A greater threat to Impossible Foods is likely the more forward-thinking meat corporations who are trying to bring the plant-based meat industry in-house. In an attempt to neutralize the competition, Tyson, Smithfield, Nestle and Perdue have all rolled out their own meat alternatives, stocked right next to their chicken wings and ground beef.
Or, the environmentalists who believe simpler, not more complex food systems will help save the environment. People like nutritionist Diana Rodgers have questioned Impossible Foods’ lengthy ingredient lists, genetically modified soy, and call them “green-washers.” “Beyond Burger and all the meat analogs are just another version of highly processed foods from cheap raw ingredients that are marketed as cleaner, more virtuous, healthier,” Rodgers, author of the soon-to-be released book Sacred Cow: The Case for Better Meat, wrote on her blog. Others advocate for regenerative or sustainable farming techniques, over, or in addition to efforts like Impossible’s to eliminate meat altogether
Protein is pricey
Backlash aside, the biggest issue for plant-based meat may be the fact that real meat is dirt cheap. This is due to a number of factors including agricultural government subsidies and a lack of environmental regulation. But, meat will never go away as long as a pound of plant-based beef costs $6.25 per pound while the real stuff costs $2.80.
Impossible Meat has a plan for that. Brown has said that his goal is to reach price parity with meat products, and then eventually undercut them, committing to selling at least one product by 20204 that’s the same price or cheaper than animal meat.
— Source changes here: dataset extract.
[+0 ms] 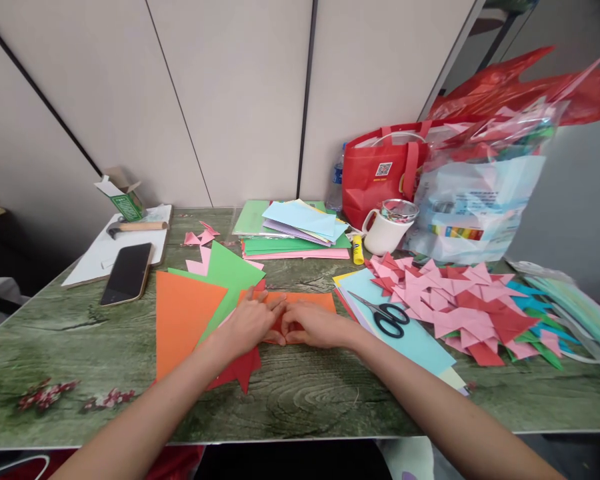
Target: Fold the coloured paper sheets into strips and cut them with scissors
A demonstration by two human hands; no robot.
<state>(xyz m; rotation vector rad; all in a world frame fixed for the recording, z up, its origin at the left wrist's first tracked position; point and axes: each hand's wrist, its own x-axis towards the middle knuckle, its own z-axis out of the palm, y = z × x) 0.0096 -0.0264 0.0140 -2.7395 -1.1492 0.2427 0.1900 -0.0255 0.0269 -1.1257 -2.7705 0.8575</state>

The company began by cutting prices by 15% for wholesale deals, which has made its fast food and restaurant products cheaper. There’s reason to be hopeful it can get even closer as Impossible Foods scales up, making production more efficient and experiments with cheaper protein sources.
Fish, meat and beyond
None of Impossible Foods’ detractors, or even its price, appear to be curtailing its business. Millennials in particular have been “driving the acceleration of plant-based meat in households,” according to Impossible’s consumer research. Given many in that age group are on the verge of settling down and starting families, the company could be looking at a generation of meat-free children.
As Impossible Foods goes on a hiring spree in pursuit of a fake milk — a drink famously consumed by children — it seems as if the world is its oyster (no word on Impossible shellfish yet). While hard to picture a competition against Oatly and Silk on the shelf, it’s important to remember that Impossible’s secret was never competing for vegetarians. Its customers are people who want the real thing.